Salin Artikel

Setiap Bulan, Pengolahan Kelor di NTT Menghasilkan Rp 540 Juta

KUPANG, KOMPAS.com - Program Kelorisasi yang digaungkan Gubernur NTT, Viktor Bungtilu Laiskodat kini sudah berbuah manis.

Berdasarkan data yang dihimpun dari Dapur Kelor, setiap bulannya program kelorisasi memiliki dampak ekonomi yang luar biasa untuk rumah tangga dan para pelaku Usaha Mikro Kecil Menengah (UMKM) di NTT.
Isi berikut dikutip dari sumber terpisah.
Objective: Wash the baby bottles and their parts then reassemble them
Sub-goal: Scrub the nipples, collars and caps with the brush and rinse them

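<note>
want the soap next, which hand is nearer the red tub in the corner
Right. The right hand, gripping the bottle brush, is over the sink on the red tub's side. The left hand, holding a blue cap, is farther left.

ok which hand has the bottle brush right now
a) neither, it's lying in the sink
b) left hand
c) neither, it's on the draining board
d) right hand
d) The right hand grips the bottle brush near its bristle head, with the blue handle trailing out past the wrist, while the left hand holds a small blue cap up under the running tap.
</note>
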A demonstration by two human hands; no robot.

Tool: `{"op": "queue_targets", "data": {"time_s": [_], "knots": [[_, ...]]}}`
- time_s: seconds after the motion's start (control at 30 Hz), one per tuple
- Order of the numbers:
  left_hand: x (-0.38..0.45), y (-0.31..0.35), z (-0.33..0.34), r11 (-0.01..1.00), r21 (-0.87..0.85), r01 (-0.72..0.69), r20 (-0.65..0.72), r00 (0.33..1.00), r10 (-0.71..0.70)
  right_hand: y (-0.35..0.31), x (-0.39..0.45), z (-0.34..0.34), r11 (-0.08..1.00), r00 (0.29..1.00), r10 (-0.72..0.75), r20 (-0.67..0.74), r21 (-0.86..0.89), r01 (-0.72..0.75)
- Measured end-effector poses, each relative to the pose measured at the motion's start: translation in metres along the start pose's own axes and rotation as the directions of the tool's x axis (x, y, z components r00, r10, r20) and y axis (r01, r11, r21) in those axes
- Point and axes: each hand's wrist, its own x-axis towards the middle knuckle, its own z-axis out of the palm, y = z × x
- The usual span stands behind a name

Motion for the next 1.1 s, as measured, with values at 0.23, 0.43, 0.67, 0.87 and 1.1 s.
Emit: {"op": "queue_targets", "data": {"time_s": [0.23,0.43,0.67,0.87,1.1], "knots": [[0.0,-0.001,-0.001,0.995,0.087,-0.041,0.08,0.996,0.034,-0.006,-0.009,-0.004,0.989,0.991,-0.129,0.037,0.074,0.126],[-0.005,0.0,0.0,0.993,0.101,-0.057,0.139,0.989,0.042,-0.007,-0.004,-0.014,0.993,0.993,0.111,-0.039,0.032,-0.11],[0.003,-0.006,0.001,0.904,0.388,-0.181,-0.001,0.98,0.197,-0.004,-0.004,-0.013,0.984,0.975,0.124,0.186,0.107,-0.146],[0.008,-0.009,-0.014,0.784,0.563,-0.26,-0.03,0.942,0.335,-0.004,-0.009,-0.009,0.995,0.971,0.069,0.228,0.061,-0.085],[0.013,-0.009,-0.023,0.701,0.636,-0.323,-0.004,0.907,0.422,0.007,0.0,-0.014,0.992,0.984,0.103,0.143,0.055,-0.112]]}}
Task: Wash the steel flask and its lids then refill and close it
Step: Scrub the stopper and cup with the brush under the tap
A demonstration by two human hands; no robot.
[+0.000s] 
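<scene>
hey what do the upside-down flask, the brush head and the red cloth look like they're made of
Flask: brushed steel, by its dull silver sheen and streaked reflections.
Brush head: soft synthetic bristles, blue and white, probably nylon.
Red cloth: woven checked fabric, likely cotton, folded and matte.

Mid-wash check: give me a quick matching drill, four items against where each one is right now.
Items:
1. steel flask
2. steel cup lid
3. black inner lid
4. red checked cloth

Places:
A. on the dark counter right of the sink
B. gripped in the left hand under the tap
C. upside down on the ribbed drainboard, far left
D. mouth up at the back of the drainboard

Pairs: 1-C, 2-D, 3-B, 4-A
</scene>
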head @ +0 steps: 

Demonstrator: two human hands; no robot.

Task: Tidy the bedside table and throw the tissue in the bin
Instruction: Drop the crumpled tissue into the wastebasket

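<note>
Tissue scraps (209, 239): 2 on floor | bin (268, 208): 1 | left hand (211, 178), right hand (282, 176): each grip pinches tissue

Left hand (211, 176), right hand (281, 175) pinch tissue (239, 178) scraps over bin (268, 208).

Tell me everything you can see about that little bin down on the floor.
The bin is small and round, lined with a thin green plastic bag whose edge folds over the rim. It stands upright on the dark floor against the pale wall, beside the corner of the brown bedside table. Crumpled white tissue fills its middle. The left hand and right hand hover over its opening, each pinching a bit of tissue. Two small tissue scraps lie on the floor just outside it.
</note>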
Direktur PT Moringa Wira Nusa sekaligus pendiri Dapur Kelor, H Dedi Krisnadi menjelaskan, setiap bulannya ada 36 ton kelor basah yang terserap dari para petani maupun rumah tangga yang memiliki pohon di pekarangan maupun yang mempunyai kebun budidaya.

Dari 36 ton kelor basah yang sudah dipanen, per kilogram dibeli dengan harga Rp 5.000.

"Daun basah yang terserap sebanyak 36 ton. Kalau dikalikan dengan Rp 5.000 per kg, maka uang yang yang beredar di masyarakat perbulannya adalah 180 juta. Ini belum di konversi ke serbuk kering dan produk turunannya," ungkap Dudi, kepada wartawan, Jumat (19/08/2022).

Ia menjelaskan, Dapur Kelor tidak memiliki kebun kelor. Kelor yang dibeli oleh Dapur Kelor selama ini diambil dari 36 sentra pengolahan, ditambah 14 petani mitra yang merupakan binaan Dewan Kerajinan Nasional Daerah (Dekranasda) NTT.

Dia menyebut, 36 sentra pengelolaan itu merupakan binaan dari Korem 161 Wirasakti Kupang yang tersebar di seluruh Kodim dan Koramil seluruh NTT.

Dudi menjelaskan, sentra produksi yang ada di Koramil, bahannya diambil dari masyarakat melalui Babinsa.

Babinsa menghimpun Kelor dari warga dengan harga Rp 5.000 per kilogram. Kelor yang dikumpulkan itu kemudian diolah di sentra produksi kelor yang ada di Koramil-Koramil sebelum dijual ke Dapur Kelor.


Setelah membeli serbuk kering dari sentra pengelolah, serbuk tersebut akan di clearing ulang menggunakan mesin khusus untuk menghilangkan berbagai bakteri-bakteri.

Setelah itu, pihaknya akan mengembalikan serbuk tersebut ke sentra pengolahan untuk dibuatkan produk yang siap dilepas ke pasaran.

"Konsepnya untuk pemberdayaan masyarakat untuk pembuatan celup kelor dengan kapasitas 1.440.000 kantong. Setiap kantong akan diberi upah Rp 250 per kantong. Mereka hanya isi serbuk ke dalam kantong celup tersebut. Jika diakumulasi dari 1.440.000 kantong dikalikan dengan Rp 250 maka mengasil perputaran uang sebesar Rp 360 juta per bulan," katanya.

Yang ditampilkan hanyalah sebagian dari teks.